+++
title = "OPTIONAL: Testing Pyspark Locally with Docker"
date = 2020-10-20T20:12:11+01:00
weight = 27
chapter = true
pre = "<b>3.7. </b>"
+++

{{% notice info %}}
This part is the **optional method** for testing and debugging, and will be useful for our 6th Lab: Transformations. Alternative is using AWS Glue Development Endpoint which is explained in the previous part. Otherwise it would be difficult and time consuming to debug your Spark script.
{{% /notice %}}

{{% notice info %}}
Limitations of this approach:<br />1. You don't have access to your AWS resources such as your files in S3.<br />2. [Glue-specific PySaprk extensions](https://docs.aws.amazon.com/glue/latest/dg/aws-glue-programming-python-extensions.html) are not available by default in your local environment.

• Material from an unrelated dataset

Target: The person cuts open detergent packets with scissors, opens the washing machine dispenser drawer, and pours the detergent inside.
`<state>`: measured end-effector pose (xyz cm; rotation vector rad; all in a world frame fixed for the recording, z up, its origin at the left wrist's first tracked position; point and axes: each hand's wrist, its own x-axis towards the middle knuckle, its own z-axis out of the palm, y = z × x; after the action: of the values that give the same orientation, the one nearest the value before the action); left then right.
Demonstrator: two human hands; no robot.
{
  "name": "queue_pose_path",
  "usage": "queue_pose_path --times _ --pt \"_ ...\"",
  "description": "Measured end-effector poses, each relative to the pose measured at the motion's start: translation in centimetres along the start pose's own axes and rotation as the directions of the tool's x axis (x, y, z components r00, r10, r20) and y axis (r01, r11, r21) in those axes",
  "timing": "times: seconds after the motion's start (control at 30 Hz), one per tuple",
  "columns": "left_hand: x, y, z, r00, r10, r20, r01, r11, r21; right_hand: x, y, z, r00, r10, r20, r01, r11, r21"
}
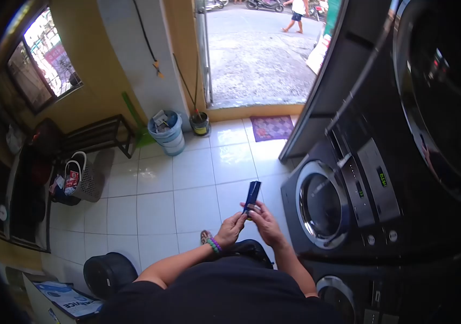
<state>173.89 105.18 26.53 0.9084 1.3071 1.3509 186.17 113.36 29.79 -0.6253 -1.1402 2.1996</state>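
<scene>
In front of my body I hold a narrow dark blue packet (pixel 253 192), which looks like a sachet, roughly upright. My left hand (pixel 231 229), with a beaded bracelet (pixel 214 245) at its wrist, pinches the packet's lower end. The fingers of my right hand (pixel 266 223) close around the lower part from the other side. Print on the packet is too small to read. Close by on the right stands a dark front-loading machine with a round glass door (pixel 322 202). Its control panel (pixel 368 183) shows green lit digits.
White floor tiles (pixel 192 210) lie ahead, with a purple mat (pixel 271 128) by the open doorway. A filled trash bin (pixel 169 141), a small bucket (pixel 200 125), a bench (pixel 98 134) and a laundry basket (pixel 87 183) stand left. A black round container (pixel 110 274) is near my left elbow. Someone (pixel 298 13) walks outside.
</scene>
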Motion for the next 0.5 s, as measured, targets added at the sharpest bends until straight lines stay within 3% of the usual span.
queue_pose_path --times 0.17,0.3,0.37,0.5 --pt "5.1 1.8 -14.8 0.986 0.009 -0.164 0.043 0.950 0.310 15.8 5.8 8.1 0.994 0.055 0.094 -0.055 0.998 -0.008" --pt "6.5 4.2 -24.2 0.923 -0.054 -0.382 0.207 0.905 0.372 27.5 8.3 11.2 0.974 0.188 0.128 -0.185 0.982 -0.033" --pt "6.4 1.9 -29.2 0.868 -0.114 -0.484 0.248 0.943 0.222 33.2 8.3 13.0 0.936 0.341 0.090 -0.336 0.939 -0.065" --pt "4.7 0.7 -35.7 0.664 -0.281 -0.693 0.266 0.955 -0.132 47.6 14.2 12.2 0.911 0.408 0.063 -0.385 0.894 -0.231"
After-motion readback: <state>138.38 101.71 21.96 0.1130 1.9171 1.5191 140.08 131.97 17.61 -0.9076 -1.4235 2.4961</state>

If you need those extensions, you have two options:<br />- Prepare your environment to use Glue Libraries: [documentation](https://docs.aws.amazon.com/glue/latest/dg/aws-glue-programming-etl-libraries.html).<br />- Use Glue Development Endpoint, which is explained in the previous section.
{{% /notice %}}

In order to test your Pyspark scripts locally, you will need a Spark environment on your local machine. Also, you will need your data files (exported CSVs) available in your local machine.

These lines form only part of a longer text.